Marine and Freshwater Research Marine and Freshwater Research Society
Advances in the aquatic sciences
RESEARCH ARTICLE (Open Access)

Have droughts and increased water extraction from the Murray River (Australia) reduced coastal ocean productivity?

Hannah C. C. Auricht A B , Kenneth D. Clarke A , Megan M. Lewis A and Luke M. Mosley A
+ Author Affiliations
- Author Affiliations

A School of Biological Sciences, University of Adelaide, SA 5005, Australia.

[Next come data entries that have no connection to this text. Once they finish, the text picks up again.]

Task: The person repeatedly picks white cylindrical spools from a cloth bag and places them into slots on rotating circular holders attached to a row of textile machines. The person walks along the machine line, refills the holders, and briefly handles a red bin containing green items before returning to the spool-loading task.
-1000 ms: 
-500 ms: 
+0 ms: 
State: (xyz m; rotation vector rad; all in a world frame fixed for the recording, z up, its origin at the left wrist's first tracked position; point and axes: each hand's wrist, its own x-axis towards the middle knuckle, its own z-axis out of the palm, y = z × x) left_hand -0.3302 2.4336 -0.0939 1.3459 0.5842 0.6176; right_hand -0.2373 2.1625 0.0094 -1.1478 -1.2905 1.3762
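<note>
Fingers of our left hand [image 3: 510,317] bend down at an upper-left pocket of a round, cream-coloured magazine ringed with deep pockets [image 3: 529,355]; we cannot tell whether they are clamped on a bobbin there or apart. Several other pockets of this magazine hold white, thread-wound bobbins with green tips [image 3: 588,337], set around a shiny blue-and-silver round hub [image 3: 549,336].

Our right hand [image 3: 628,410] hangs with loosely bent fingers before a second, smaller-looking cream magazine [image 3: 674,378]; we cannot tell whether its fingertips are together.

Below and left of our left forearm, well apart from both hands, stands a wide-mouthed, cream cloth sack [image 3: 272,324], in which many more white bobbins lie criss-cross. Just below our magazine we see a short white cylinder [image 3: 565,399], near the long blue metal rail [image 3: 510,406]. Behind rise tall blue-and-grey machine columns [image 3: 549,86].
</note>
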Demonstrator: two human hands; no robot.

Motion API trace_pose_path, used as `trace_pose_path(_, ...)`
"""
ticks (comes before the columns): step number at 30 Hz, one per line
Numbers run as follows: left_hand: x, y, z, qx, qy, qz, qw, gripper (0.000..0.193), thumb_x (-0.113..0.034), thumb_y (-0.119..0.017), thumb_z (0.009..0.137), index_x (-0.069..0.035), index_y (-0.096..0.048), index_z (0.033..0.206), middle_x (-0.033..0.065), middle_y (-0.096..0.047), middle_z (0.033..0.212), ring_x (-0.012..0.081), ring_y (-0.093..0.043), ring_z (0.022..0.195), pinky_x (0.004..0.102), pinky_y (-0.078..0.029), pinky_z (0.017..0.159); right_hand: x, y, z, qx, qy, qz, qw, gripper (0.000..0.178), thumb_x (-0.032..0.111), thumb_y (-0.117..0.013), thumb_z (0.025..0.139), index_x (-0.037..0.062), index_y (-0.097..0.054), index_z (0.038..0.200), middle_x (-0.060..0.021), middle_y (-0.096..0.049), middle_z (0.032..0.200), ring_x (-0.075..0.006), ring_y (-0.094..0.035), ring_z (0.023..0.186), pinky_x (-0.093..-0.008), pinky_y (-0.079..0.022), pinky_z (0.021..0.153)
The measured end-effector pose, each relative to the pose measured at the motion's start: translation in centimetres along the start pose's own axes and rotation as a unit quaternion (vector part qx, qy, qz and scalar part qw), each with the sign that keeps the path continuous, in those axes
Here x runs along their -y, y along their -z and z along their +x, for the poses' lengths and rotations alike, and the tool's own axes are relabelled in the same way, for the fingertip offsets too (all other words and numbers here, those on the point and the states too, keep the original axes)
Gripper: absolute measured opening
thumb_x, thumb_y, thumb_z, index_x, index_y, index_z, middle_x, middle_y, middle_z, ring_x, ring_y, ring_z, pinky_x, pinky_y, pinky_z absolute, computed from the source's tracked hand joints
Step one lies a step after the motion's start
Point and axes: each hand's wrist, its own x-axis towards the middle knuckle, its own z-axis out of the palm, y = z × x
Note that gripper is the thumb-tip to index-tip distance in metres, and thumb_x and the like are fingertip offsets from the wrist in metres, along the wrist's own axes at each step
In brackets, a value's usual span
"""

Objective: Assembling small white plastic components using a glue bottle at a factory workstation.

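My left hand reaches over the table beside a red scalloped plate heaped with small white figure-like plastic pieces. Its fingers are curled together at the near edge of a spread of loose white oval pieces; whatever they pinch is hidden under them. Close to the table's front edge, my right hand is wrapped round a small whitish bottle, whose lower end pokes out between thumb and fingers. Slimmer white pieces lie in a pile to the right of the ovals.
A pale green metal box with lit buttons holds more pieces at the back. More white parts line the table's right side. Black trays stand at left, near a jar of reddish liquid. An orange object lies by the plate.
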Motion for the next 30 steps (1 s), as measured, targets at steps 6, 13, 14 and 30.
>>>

B Corresponding author. Email: hannah.auricht@adelaide.edu.au

Marine and Freshwater Research 69(3) 343-356 https://doi.org/10.1071/MF17226
Submitted: 26 July 2017  Accepted: 9 October 2017   Published: 7 December 2017

CSIRO 2018 Open Access CC BY-NC-ND

Abstract

River discharges are decreasing in many regions of the world; however, the consequences of this on water quality and primary productivity of receiving coastal oceans are largely unclear. We analysed satellite remote-sensing data (MODIS) of the coastal ocean zone that receives outflows from the Murray River, from 2002 to 2016. This system has experienced historical flow reductions and a recent extreme hydrological ‘Millennium’ drought. Remotely sensed chlorophyll-a and particulate organic carbon in the coastal ocean were strongly correlated with river outflows (R2 > 0.6) in an 8-km radial buffer zone from the Murray Mouth, and the river influence extended up to ~60 km from the Murray Mouth during high-flow periods. This distance was approximately three times greater than the freshwater plume extent during maximum flows in 2011, suggesting that new primary productivity was created. In contrast, there was no additional coastal ocean productivity above background levels from 2007 to 2010 when river outflows ceased. Hindcast calculations based on historical flows from 1962 to 2002 suggest that declining Murray River flows have greatly reduced primary productivity in adjacent coastal waters. This has potential consequences for higher trophic levels and should be considered in future management planning.

Additional keywords: climate change, MODIS, primary productivity, river outflows.